:: Your assignment ::
Where in the listing does the string "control" appear? Copy every line that holds it.

:: Records ::
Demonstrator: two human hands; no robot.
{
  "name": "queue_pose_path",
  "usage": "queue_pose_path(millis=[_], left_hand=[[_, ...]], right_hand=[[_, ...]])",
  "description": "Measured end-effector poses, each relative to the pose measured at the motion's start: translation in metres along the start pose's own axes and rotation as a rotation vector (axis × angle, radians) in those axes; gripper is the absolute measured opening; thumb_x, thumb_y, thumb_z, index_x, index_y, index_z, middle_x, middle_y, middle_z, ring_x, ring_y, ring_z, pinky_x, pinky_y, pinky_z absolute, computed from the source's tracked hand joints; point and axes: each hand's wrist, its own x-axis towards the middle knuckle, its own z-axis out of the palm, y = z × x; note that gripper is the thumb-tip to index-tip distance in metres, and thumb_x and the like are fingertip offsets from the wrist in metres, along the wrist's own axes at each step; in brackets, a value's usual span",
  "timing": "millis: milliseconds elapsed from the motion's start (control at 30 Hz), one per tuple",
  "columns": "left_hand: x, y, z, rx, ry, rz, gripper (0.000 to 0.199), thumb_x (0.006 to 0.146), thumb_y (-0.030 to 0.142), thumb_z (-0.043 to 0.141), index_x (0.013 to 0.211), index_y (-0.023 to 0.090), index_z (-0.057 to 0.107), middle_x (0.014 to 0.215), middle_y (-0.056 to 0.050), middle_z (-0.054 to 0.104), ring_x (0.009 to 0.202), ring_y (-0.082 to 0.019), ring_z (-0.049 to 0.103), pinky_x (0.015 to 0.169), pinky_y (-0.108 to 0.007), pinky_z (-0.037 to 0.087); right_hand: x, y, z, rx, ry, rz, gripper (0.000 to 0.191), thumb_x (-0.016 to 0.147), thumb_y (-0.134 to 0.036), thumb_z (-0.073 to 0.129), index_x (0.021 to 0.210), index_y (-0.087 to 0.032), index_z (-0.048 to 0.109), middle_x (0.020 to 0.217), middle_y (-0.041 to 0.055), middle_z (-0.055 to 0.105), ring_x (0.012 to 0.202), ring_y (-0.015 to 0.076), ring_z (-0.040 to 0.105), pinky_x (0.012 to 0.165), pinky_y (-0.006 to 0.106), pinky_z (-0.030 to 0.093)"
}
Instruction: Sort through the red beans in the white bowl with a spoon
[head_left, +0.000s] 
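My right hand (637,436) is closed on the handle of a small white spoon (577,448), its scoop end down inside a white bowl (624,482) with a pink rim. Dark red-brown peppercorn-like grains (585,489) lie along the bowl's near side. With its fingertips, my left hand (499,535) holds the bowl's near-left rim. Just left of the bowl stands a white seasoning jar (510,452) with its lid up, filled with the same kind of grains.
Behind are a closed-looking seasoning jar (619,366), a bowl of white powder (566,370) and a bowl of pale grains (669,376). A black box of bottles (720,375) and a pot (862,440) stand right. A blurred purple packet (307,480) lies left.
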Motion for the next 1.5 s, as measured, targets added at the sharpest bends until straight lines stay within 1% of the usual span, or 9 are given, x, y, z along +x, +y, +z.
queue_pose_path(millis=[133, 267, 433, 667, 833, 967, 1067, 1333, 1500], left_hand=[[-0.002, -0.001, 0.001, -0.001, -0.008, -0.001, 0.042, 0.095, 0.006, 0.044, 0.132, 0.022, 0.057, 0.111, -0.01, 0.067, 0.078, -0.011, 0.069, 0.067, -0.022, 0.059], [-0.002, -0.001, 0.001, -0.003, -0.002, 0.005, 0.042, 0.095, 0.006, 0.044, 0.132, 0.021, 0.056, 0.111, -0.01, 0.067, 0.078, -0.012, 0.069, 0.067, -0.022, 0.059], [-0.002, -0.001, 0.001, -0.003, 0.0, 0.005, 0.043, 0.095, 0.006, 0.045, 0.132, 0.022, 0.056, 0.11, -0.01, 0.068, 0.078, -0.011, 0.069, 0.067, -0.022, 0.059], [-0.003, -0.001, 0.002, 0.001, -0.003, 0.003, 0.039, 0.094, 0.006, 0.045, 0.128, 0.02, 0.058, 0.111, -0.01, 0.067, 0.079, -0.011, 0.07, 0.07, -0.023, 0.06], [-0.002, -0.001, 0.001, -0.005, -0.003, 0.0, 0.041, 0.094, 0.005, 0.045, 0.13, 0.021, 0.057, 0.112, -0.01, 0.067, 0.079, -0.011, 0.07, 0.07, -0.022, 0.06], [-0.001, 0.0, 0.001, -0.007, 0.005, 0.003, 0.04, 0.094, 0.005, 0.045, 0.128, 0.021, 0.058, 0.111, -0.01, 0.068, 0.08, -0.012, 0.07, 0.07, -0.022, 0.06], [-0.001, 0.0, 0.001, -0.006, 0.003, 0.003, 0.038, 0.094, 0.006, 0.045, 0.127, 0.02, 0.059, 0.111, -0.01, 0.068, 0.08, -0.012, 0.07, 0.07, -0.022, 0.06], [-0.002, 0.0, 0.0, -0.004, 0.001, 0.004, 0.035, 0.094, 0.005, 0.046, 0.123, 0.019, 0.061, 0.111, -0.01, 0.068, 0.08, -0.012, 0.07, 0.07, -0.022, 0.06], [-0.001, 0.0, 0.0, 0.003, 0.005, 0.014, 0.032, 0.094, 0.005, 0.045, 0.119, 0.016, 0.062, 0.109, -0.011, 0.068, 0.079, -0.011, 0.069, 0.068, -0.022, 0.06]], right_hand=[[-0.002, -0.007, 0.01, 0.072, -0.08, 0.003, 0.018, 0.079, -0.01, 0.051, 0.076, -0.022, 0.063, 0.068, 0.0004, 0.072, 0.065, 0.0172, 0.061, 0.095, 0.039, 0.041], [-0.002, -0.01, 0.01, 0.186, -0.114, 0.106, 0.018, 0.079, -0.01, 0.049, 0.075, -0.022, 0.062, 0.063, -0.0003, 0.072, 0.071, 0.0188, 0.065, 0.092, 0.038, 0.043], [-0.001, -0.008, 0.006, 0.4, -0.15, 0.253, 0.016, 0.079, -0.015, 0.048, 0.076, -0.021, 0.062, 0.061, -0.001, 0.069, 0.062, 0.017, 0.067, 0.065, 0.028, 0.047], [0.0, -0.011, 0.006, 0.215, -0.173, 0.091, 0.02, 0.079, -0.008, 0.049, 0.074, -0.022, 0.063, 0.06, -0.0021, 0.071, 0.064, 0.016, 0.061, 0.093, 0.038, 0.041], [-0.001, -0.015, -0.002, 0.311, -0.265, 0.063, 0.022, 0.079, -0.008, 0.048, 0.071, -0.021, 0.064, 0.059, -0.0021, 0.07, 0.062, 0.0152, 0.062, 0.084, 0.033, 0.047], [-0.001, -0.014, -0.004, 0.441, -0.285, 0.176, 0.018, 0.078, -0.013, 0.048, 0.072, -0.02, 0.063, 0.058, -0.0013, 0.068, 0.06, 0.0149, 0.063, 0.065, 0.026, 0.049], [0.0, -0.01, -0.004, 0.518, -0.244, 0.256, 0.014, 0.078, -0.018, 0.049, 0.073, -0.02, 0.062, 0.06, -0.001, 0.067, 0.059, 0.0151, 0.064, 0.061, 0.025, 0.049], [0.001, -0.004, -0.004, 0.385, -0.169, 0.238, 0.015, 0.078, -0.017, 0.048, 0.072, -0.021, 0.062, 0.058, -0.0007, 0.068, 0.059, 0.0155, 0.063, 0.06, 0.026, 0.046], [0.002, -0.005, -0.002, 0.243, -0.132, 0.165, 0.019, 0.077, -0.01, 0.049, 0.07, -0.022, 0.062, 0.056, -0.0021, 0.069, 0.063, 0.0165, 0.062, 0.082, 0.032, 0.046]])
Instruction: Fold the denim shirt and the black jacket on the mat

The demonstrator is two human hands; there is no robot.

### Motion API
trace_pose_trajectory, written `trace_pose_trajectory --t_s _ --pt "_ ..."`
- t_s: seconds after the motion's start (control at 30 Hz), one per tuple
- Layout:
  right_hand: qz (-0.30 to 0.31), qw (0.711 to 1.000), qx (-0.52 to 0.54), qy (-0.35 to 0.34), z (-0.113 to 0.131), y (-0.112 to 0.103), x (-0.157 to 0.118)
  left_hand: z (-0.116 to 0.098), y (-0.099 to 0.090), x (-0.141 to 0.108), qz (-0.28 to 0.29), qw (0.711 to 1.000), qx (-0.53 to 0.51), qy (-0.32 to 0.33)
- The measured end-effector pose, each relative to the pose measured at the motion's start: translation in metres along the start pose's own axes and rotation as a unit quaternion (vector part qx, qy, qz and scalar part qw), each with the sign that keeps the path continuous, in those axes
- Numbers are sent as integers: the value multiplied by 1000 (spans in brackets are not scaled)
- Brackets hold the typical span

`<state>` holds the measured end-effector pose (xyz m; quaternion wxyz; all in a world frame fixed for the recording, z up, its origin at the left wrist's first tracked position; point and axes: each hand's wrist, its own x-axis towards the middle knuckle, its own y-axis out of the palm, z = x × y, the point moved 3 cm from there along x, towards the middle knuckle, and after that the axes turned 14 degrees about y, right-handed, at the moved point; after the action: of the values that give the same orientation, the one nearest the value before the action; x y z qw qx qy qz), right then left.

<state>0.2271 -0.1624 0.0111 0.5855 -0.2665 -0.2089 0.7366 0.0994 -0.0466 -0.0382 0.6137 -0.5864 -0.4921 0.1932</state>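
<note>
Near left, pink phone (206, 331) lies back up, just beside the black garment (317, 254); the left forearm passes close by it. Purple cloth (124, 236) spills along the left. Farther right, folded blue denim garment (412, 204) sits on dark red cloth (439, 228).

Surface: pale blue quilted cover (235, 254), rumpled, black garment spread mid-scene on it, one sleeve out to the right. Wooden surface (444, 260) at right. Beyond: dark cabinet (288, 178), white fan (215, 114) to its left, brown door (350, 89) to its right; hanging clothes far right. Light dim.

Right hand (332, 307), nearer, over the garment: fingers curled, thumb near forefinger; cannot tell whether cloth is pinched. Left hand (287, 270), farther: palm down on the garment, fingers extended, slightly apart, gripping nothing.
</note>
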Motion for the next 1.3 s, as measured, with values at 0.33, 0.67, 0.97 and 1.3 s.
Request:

:: Expected answer ::
  "timing": "millis: milliseconds elapsed from the motion's start (control at 30 Hz), one per tuple",
- t_s: seconds after the motion's start (control at 30 Hz), one per tuple

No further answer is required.